Du Milan-San Remo 1992 on retiendra la vertigineuse descente de Sean Kelly. Elle lui permit de vaincre, dans les ultimes instants de la course, Moreno Argentin, pourtant dominateur et qui semblait promis à la victoire.
Milan-San Remo 1992: Moreno Argentin en grand favori
Le grand favori de cette édition 1992 du Milan-San Remo était incontestablement Moreno Argentin. Avec toute l’Italie derrière lui, il était bien décidé à s’adjuger la Primavera qui manquait encore à son palmarès. Il faut dire aussi qu’il avait tous les atouts pour réussir. D’abord, il s’était extrêmement bien préparé en vue de la course, et il est arrivé très affûté. Ensuite, il disposait de la meilleure équipe du plateau (Ariostea). On sait également qu’il était l’un des meilleurs coureurs de classiques de sa génération. Enfin, avantage non négligeable psychologiquement, Argentin jouait à domicile. L’ensemble de la course se passe comme prévu, et la victoire d’Argentin semble probable.

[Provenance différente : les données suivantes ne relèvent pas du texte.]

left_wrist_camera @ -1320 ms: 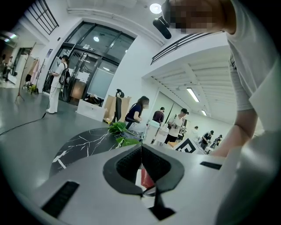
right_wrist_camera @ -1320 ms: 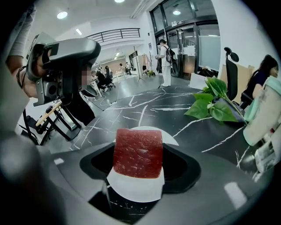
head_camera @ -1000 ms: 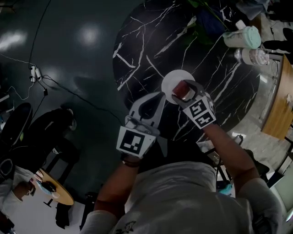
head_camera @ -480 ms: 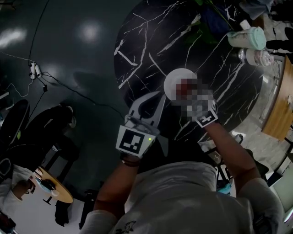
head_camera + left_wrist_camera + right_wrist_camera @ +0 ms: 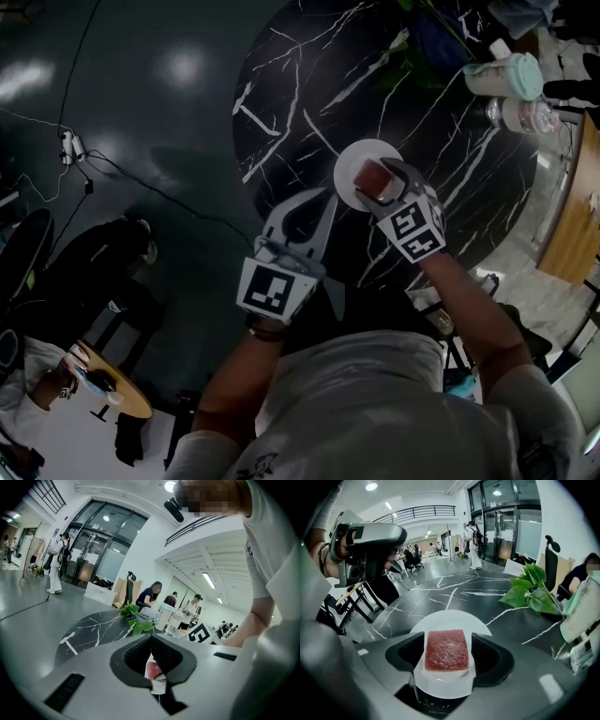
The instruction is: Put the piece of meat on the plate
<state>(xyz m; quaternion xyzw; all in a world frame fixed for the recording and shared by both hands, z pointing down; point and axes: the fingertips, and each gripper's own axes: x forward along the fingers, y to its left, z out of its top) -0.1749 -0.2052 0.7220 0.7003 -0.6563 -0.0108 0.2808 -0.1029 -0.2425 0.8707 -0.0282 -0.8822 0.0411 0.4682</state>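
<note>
Black marble table (image 5: 281,103) carries the white plate (image 5: 451,618), and the right gripper (image 5: 382,187) hovers just over it clamped on the piece of meat (image 5: 446,649), so lowering and releasing looks next; the left gripper (image 5: 317,204) sits nearby, jaws together on nothing.

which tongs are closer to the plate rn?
Right. The right tongs hold the piece of meat over the plate; the left tongs sit off its near-left side.

plate (image 5: 359,153) on table (image 5: 291,75) | piece of meat (image 5: 446,648) between right gripper (image 5: 446,656) jaws, over plate's near side | left gripper (image 5: 322,204) left of right gripper, at table's near edge
</note>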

D’abord, grâce à son équipe, Argentin verrouille le peloton, et donc la course. En prenant le commandement, il empêche toute velléité d’échappée. Cette configuration durera jusqu’à la dernière difficulté de l’épreuve: le célèbre Poggio. C’est en arrivant au pied du Poggio qu’Argentin explose littéralement le peloton grâce à une série d’attaques. Ses adversaires lâchent un par un. Parmi eux se trouvent Laurent Jalabert, Jim Van de Laer, Steven Roocks. Parmi eux se trouve aussi le discret Sean Kelly (Festina), vétéran de bientôt 36 ans et déjà vainqueur de la classique italienne en 1986. Comme il l’affirme dans Hunger (Faim en français), son autobiographie, il ne cède pas à la panique et décide de ne pas attaquer. « Le Milan-San Remo signifie attendre son moment, économiser son énergie et éviter de devoir faire un grand effort« , écrit-il… Argentin franchit le sommet avec dix secondes d’avance, mais avec des forces entamées.
La descente étourdissante de Sean Kelly
Lorsqu’on pense à des hauts faits dans le cyclisme, on pense plutôt à ce qui se déroule dans les ascensions. Parfois, comme c’est le cas ici, c’est dans la descente que cela se passe. La descente du Poggio de Sean Kelly fait partie des actes les plus impressionnants du genre. La descente de Kelly a beaucoup fait parler. D’aucuns pensent que ce fut une folie, une prise de risque insensée. Toujours dans son autobiographie, l’auteur de la performance dément pourtant. Il explique en effet que tout était sous contrôle. Notamment, il a demandé à ses mécaniciens si les boyaux avaient été bien collés. L’Irlandais avait ainsi l’assurance de pouvoir aller à la limite dans les virages de la descente. En tout cas, sa descente fut impressionnante, et a créé la surprise.
Alors qu’Argentin descendait en pensant certainement la victoire acquise (San Remo se situe en bas de la descente), Sean Kelly fond sur lui et le rattrape. En bas, Argentin l’incite à attaquer, mais Kelly sait qu’il doit se préserver pour la dernière ligne droite, et c’est ce qu’il fit. Sean Kelly remporte la victoire au sprint devant Argentin. Ce dernier voit là une belle occasion de remporter la classique s’échapper, devant son public dépité. On sait rétrospectivement qu’il ne remportera jamais le Milan-San Remo. Kelly quant à lui jette une dernière lueur dans le crépuscule de sa carrière… et remporte même une magnifique montre grâce à un pari fait la veille à propos d’une éventuelle victoire de son équipe.